___ MATERIAL SHOWN
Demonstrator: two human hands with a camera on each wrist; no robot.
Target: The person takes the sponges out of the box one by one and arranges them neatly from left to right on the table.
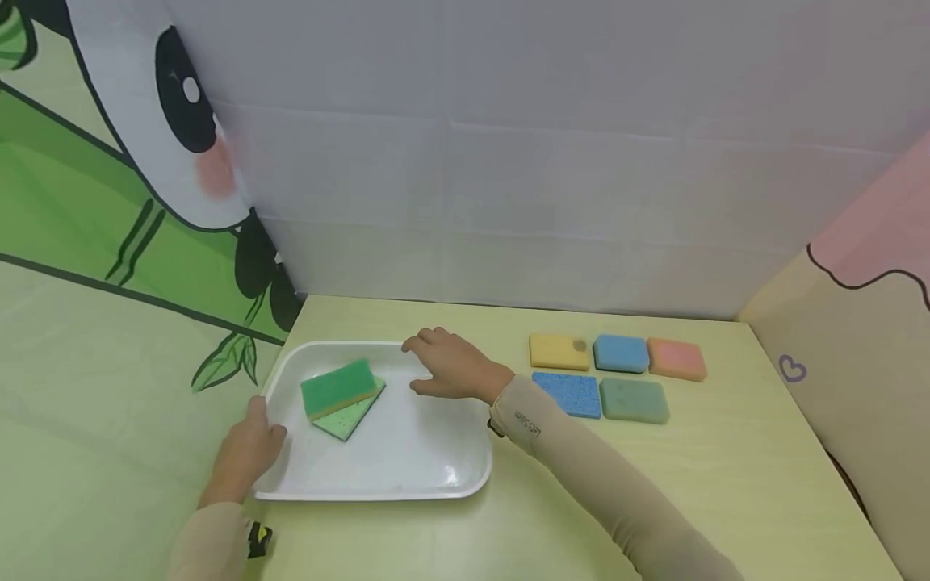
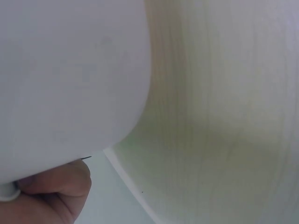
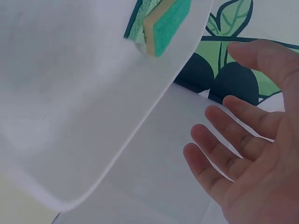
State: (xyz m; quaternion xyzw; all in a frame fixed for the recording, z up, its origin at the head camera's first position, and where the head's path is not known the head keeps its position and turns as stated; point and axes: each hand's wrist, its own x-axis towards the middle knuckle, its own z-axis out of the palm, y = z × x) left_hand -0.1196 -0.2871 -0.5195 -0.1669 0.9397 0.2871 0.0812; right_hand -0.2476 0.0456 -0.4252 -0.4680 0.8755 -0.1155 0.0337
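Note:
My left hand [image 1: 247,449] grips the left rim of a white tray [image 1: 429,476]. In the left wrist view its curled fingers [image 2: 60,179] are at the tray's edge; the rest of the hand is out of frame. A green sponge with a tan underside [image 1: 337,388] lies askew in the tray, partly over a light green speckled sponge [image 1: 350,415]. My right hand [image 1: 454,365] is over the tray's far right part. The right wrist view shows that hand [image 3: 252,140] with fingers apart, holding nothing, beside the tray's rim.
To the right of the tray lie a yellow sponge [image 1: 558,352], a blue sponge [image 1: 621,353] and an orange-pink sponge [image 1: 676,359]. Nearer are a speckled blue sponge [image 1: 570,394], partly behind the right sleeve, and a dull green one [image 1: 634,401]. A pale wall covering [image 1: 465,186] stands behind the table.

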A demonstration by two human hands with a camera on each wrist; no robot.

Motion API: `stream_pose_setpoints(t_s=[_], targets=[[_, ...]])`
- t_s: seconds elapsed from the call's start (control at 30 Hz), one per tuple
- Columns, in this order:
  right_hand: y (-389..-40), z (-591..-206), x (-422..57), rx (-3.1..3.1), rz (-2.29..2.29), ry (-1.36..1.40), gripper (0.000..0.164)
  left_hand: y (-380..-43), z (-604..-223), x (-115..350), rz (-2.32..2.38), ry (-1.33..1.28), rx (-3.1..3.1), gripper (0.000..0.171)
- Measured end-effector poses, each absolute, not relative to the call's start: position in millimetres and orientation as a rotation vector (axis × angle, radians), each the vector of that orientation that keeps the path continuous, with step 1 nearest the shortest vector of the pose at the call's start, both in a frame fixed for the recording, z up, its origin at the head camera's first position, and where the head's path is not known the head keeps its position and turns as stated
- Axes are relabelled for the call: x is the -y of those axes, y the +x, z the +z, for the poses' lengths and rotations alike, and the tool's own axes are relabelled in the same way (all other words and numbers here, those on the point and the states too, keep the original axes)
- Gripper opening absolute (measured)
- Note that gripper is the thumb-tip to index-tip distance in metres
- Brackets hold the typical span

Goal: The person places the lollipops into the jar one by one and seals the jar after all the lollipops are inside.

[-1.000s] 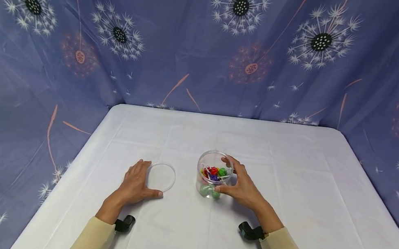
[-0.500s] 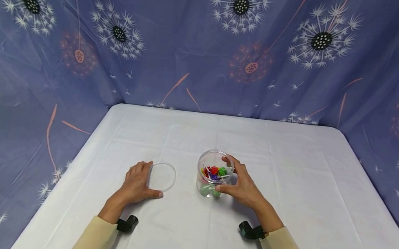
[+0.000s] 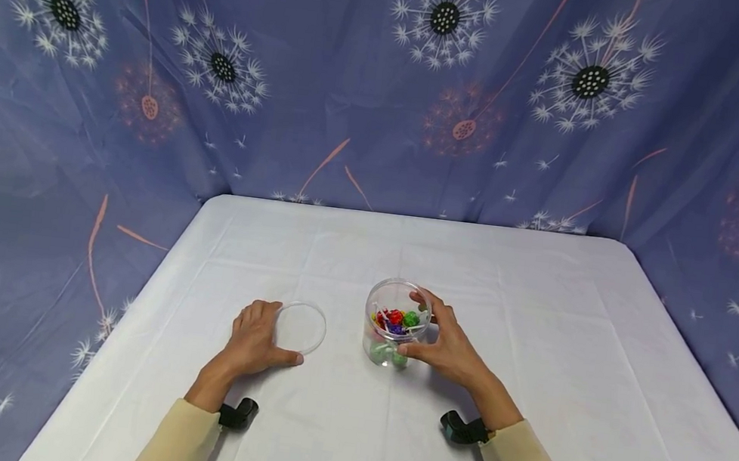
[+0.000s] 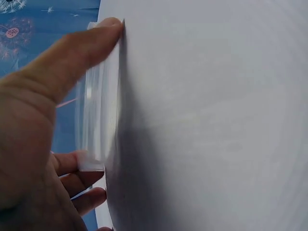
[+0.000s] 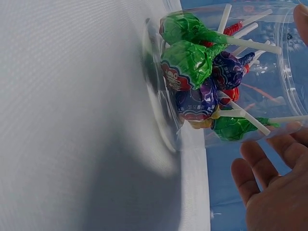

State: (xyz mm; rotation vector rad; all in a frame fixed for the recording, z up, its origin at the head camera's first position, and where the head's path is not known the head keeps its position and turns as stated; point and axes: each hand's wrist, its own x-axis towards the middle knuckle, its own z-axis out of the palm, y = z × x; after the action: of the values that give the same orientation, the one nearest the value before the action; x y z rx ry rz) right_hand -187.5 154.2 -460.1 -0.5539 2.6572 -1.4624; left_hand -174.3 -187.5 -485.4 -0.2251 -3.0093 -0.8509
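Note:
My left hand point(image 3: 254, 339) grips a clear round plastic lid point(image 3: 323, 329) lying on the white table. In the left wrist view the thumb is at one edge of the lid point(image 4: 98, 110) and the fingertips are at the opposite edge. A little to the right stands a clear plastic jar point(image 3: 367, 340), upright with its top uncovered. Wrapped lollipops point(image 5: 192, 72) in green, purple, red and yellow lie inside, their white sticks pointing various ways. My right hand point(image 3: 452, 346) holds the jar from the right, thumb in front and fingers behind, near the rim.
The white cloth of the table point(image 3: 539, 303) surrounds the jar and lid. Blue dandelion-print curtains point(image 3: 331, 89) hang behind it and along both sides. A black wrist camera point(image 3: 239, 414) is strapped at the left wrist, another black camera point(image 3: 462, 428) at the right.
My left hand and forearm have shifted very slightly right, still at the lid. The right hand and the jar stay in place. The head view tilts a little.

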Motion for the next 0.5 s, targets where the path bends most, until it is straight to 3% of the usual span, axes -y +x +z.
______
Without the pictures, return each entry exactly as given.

Demonstrator: two human hands with a camera on each wrist; no robot.
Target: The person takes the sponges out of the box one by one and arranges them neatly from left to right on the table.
State: (xyz m; quaternion xyzw; all in a frame fixed for the recording, z up, its origin at the head camera's first position, and where the head's path is not known the head keeps its position and turns as stated; point and axes: each hand's wrist, its own x-axis towards the middle knuckle, its own z-axis out of the palm, y = z × x) left_hand -0.1196 -0.2871 -0.5195 -0.1669 0.9397 0.2871 0.0812; right_hand -0.2476 0.0456 -0.4252 -0.4680 0.8755 -0.1155 0.0337
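Note:
My left hand [image 1: 247,449] grips the left rim of a white tray [image 1: 429,476]. In the left wrist view its curled fingers [image 2: 60,179] are at the tray's edge; the rest of the hand is out of frame. A green sponge with a tan underside [image 1: 337,388] lies askew in the tray, partly over a light green speckled sponge [image 1: 350,415]. My right hand [image 1: 454,365] is over the tray's far right part. The right wrist view shows that hand [image 3: 252,140] with fingers apart, holding nothing, beside the tray's rim.
To the right of the tray lie a yellow sponge [image 1: 558,352], a blue sponge [image 1: 621,353] and an orange-pink sponge [image 1: 676,359]. Nearer are a speckled blue sponge [image 1: 570,394], partly behind the right sleeve, and a dull green one [image 1: 634,401]. A pale wall covering [image 1: 465,186] stands behind the table.
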
A demonstration by two human hands with a camera on each wrist; no robot.

Motion API: `stream_pose_setpoints(t_s=[_], targets=[[_, ...]])`
- t_s: seconds elapsed from the call's start (control at 30 Hz), one per tuple
- Columns, in this order:
  right_hand: y (-389..-40), z (-591..-206), x (-422..57), rx (-3.1..3.1), rz (-2.29..2.29), ry (-1.36..1.40), gripper (0.000..0.164)
  left_hand: y (-380..-43), z (-604..-223), x (-115..350), rz (-2.32..2.38), ry (-1.33..1.28), rx (-3.1..3.1), gripper (0.000..0.171)
- Measured end-effector poses, each absolute, not relative to the call's start: position in millimetres and orientation as a rotation vector (axis × angle, radians), each the vector of that orientation that keeps the path continuous, with step 1 nearest the shortest vector of the pose at the call's start, both in a frame fixed for the recording, z up, its origin at the head camera's first position, and where the head's path is not known the head keeps its position and turns as stated
- Axes are relabelled for the call: x is the -y of those axes, y the +x, z the +z, for the poses' lengths and rotations alike, and the tool's own axes are relabelled in the same way (all other words and numbers here, those on the point and the states too, keep the original axes)
- Gripper opening absolute (measured)
- Note that gripper is the thumb-tip to index-tip distance in metres
- Brackets hold the typical span

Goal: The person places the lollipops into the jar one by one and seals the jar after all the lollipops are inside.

[-1.000s] 
[-0.500s] 
[+0.000s] 
[+0.000s] 
[+0.000s] 

State: (xyz mm; rotation vector rad; all in a frame fixed for the recording, z up, its origin at the head camera's first position, and where the head's path is not known the head keeps its position and turns as stated; point and axes: each hand's wrist, its own x-axis towards the middle knuckle, its own z-axis out of the palm, y = z × x; after the action: of the values that give the same orientation, the one nearest the value before the action; x y z rx ry rz) right_hand -187.5 154.2 -460.1 -0.5539 2.6572 -1.4624; left_hand -174.3 -187.5 -485.4 -0.2251 -3.0093 -0.8509
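Note:
My left hand point(image 3: 254, 339) grips a clear round plastic lid point(image 3: 323, 329) lying on the white table. In the left wrist view the thumb is at one edge of the lid point(image 4: 98, 110) and the fingertips are at the opposite edge. A little to the right stands a clear plastic jar point(image 3: 367, 340), upright with its top uncovered. Wrapped lollipops point(image 5: 192, 72) in green, purple, red and yellow lie inside, their white sticks pointing various ways. My right hand point(image 3: 452, 346) holds the jar from the right, thumb in front and fingers behind, near the rim.
The white cloth of the table point(image 3: 539, 303) surrounds the jar and lid. Blue dandelion-print curtains point(image 3: 331, 89) hang behind it and along both sides. A black wrist camera point(image 3: 239, 414) is strapped at the left wrist, another black camera point(image 3: 462, 428) at the right.
My left hand and forearm have shifted very slightly right, still at the lid. The right hand and the jar stay in place. The head view tilts a little.
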
Motion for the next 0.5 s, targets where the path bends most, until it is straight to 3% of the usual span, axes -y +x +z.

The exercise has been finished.